Australian leaders on Monday pledged to swiftly strengthen the country’s gun laws following a mass shooting at a Hanukkah celebration on Sydney’s Bondi Beach that killed at least 15 people and wounded dozens more.
Prime Minister Anthony Albanese said the attack was an act of antisemitic terrorism and vowed tougher restrictions, including limits on the number of firearms an individual can own, periodic license reviews, tighter eligibility rules, and expanded use of criminal intelligence in vetting gun owners. The proposals would mark the most significant update to Australia’s landmark firearms framework since the 1996 Port Arthur massacre.

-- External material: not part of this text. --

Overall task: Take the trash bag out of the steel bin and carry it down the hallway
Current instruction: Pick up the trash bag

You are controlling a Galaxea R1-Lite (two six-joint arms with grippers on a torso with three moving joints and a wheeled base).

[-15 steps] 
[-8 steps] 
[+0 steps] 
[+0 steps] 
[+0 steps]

Police fatally shot one suspect, a 50-year-old father who legally owned six guns and had held a license for a decade. His 24-year-old son, an Australian citizen without a gun license, remains in a coma. Authorities confirmed the younger suspect had been reviewed by Australia’s domestic intelligence agency in 2019 due to associations of concern but was assessed as posing no active threat at the time.
At least 38 people were hospitalized, including Ahmed al Ahmed, a 42-year-old shop owner who was shot while intervening to disarm one attacker. Federal and state leaders also proposed restricting gun ownership to citizens, a move that would have barred the older suspect, and signaled further changes to state-level laws in New South Wales.